▸ **Task description**:
Your output should be the lines below from the one holding "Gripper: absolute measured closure" through the one holding "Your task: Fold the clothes", transcribed exactly, with no pictures.

(Extracted records)
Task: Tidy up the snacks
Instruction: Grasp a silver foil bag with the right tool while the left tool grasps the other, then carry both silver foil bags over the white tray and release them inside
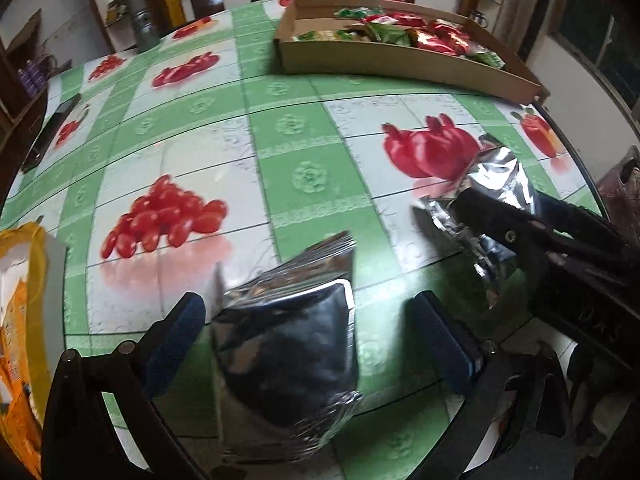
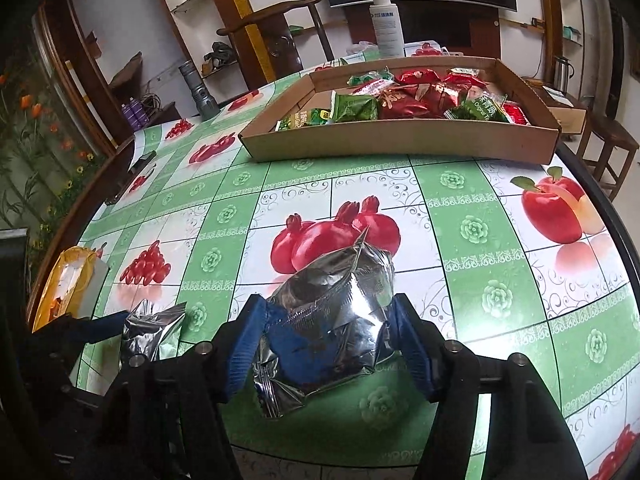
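Observation:
A silver foil snack packet [image 1: 288, 344] lies on the table between the fingers of my left gripper [image 1: 316, 340], which is open with gaps on both sides. My right gripper [image 2: 326, 336] is shut on a second, crumpled silver packet [image 2: 336, 320]; the blue pads press its sides. That packet and gripper also show at the right of the left wrist view [image 1: 480, 200]. A cardboard tray [image 2: 400, 140] at the far side holds several red and green snack packets [image 2: 404, 100]. The left packet shows in the right wrist view [image 2: 148, 332].
A fruit-print green tablecloth [image 1: 304, 140] covers the round table. A yellow bag [image 1: 20, 320] stands at the near left edge. A dark phone [image 1: 50, 132] lies at the far left. A spray bottle [image 2: 386, 20] and a metal flashlight [image 2: 202, 92] stand beyond the tray.

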The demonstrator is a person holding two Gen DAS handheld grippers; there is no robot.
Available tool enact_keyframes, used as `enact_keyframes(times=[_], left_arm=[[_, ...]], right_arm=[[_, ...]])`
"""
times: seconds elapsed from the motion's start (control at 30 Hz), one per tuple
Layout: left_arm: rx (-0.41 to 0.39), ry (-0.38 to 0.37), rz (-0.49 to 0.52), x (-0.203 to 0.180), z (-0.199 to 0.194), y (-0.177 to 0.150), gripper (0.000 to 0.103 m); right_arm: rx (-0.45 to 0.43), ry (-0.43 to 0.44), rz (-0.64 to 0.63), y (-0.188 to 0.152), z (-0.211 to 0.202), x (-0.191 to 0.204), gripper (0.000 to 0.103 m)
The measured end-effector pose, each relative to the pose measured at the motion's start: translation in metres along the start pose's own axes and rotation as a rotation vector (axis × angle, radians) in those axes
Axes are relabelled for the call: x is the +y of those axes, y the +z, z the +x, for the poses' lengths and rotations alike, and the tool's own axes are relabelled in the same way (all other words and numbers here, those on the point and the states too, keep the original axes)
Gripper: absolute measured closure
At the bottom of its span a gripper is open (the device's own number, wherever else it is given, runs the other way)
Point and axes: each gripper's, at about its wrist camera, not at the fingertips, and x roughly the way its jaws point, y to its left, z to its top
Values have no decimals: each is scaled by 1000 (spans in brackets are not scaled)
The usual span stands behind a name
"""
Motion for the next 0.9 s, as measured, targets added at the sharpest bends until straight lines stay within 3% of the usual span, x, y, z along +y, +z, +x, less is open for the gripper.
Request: enact_keyframes(times=[0.03,0.1,0.13,0.17,0.3,0.43,0.6,0.7,0.9], left_arm=[[-8,-8,10,-2,-1,1,4],[-42,-29,40,-6,-6,1,23],[-56,-43,54,-7,-10,1,41],[-58,-60,55,-8,-12,1,48],[-61,-115,26,-3,-14,-1,50],[-72,-187,-21,6,-19,-3,51],[-145,-261,-94,20,-41,-14,52],[-160,-264,-140,33,-51,-26,52],[-181,-261,-197,53,-67,-40,53]], right_arm=[[0,1,3,0,0,0,38],[-2,2,5,0,-1,-1,38],[-4,3,6,0,-1,-1,39],[-8,5,7,0,-1,-1,40],[-34,32,-4,0,-5,0,50],[-48,24,-37,1,-8,6,51],[-48,52,25,4,-9,-7,54],[-46,98,78,6,-11,-17,62],[-18,168,156,7,-8,-30,64]])
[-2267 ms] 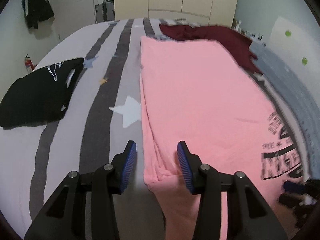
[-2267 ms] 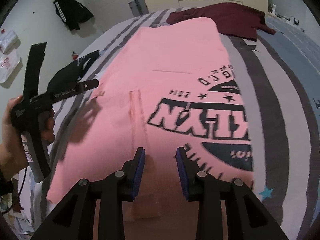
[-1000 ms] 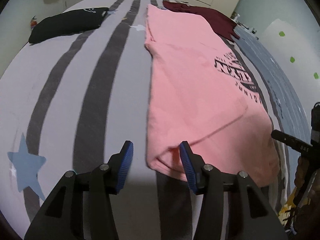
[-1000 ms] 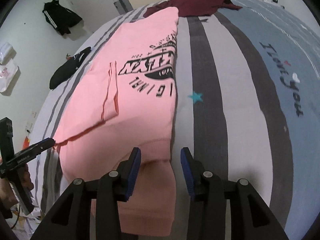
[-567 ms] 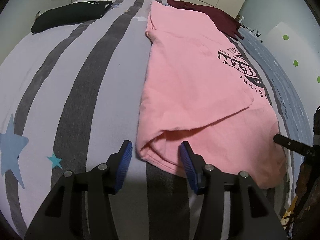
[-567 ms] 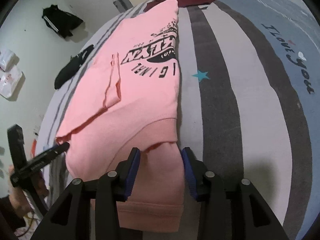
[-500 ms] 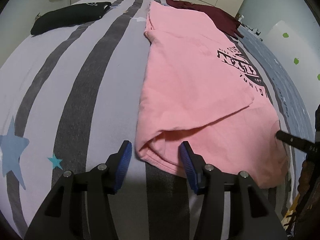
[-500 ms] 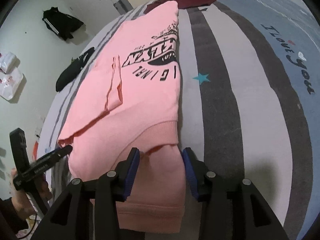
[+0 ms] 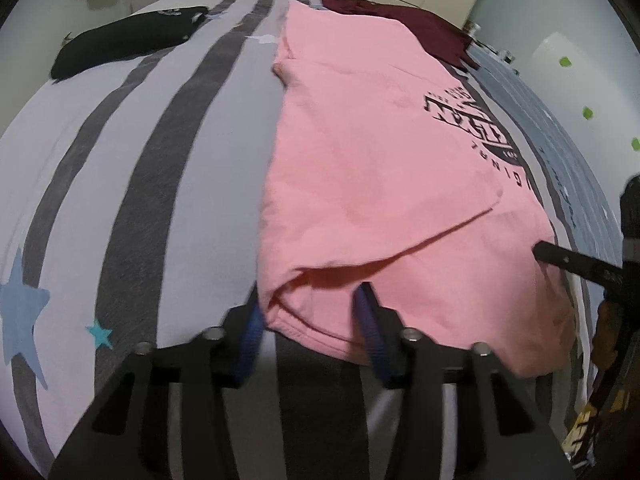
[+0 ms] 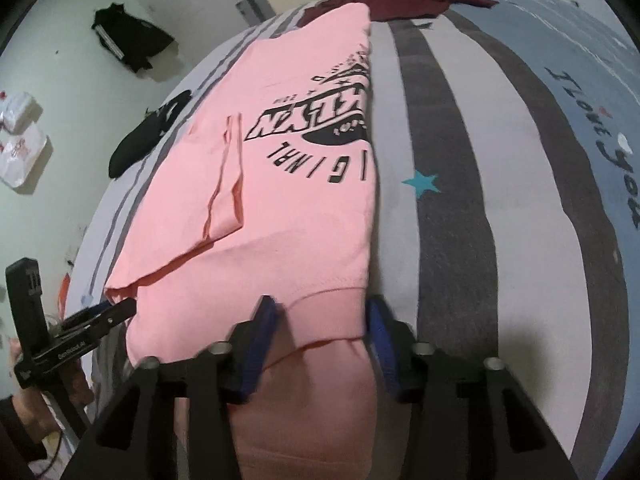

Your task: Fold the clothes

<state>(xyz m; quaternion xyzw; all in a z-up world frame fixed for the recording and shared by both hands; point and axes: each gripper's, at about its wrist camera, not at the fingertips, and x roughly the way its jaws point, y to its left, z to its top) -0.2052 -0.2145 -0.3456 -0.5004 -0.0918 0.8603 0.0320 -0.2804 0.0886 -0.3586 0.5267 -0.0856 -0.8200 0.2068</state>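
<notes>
Noting both tongs advanced since 1 s ago: left gripper (image 9: 310, 318) and right gripper (image 10: 322, 330), spread, straddle 2 hem corners of my pink sweatshirt (image 9: 372, 168) at 6 o'clock, ready to pinch.

The near hem of the pink sweatshirt (image 10: 288, 208) ran under the right tool (image 10: 320, 332) and out past the bottom edge of the right wrist view, so its end could not be seen. In the left wrist view the folded corner sat between the pads of the left tool (image 9: 310, 320), and whether they touched the cloth could not be told. The black print (image 9: 472, 120) was too warped to read. The maroon garment (image 9: 404, 24) lay partly behind the sweatshirt. The black garment (image 9: 124, 40) was blurred.
</notes>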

▸ **Output of the task**:
Gripper: absolute measured closure
At the bottom of its span a gripper is open (the device's own number, wherever else it is given, runs the other way)
Point and axes: each gripper's, at about its wrist camera, not at the fingertips, and x roughly the way its jaws point, y to its left, z to its top
Values have no decimals: each is scaled by 1000 (spans in brackets are not scaled)
The usual span stands behind a name
"""
Motion for the next 0.9 s, as measured, targets added at the sharpest bends until straight lines stay within 3% of the usual span, x, y, z along +y, +z, +x, less is open for the gripper.
Request: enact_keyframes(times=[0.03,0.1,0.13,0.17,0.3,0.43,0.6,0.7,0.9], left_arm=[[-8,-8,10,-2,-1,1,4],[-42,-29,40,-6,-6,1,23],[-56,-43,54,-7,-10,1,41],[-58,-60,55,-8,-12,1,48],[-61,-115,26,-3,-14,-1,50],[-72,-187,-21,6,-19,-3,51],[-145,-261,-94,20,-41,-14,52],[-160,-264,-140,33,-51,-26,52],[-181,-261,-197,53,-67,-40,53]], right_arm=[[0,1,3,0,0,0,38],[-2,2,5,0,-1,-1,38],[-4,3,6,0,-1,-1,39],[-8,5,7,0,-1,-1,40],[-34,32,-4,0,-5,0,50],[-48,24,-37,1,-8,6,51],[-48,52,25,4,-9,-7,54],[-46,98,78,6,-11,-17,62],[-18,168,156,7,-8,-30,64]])
[-2267 ms] 
[-2267 ms] 
[-1000 ms] 
[-1000 ms] 
[-567 ms] 
[-567 ms] 
[-500 ms] 
[-500 ms] 
[+0 ms] 
[+0 ms] 

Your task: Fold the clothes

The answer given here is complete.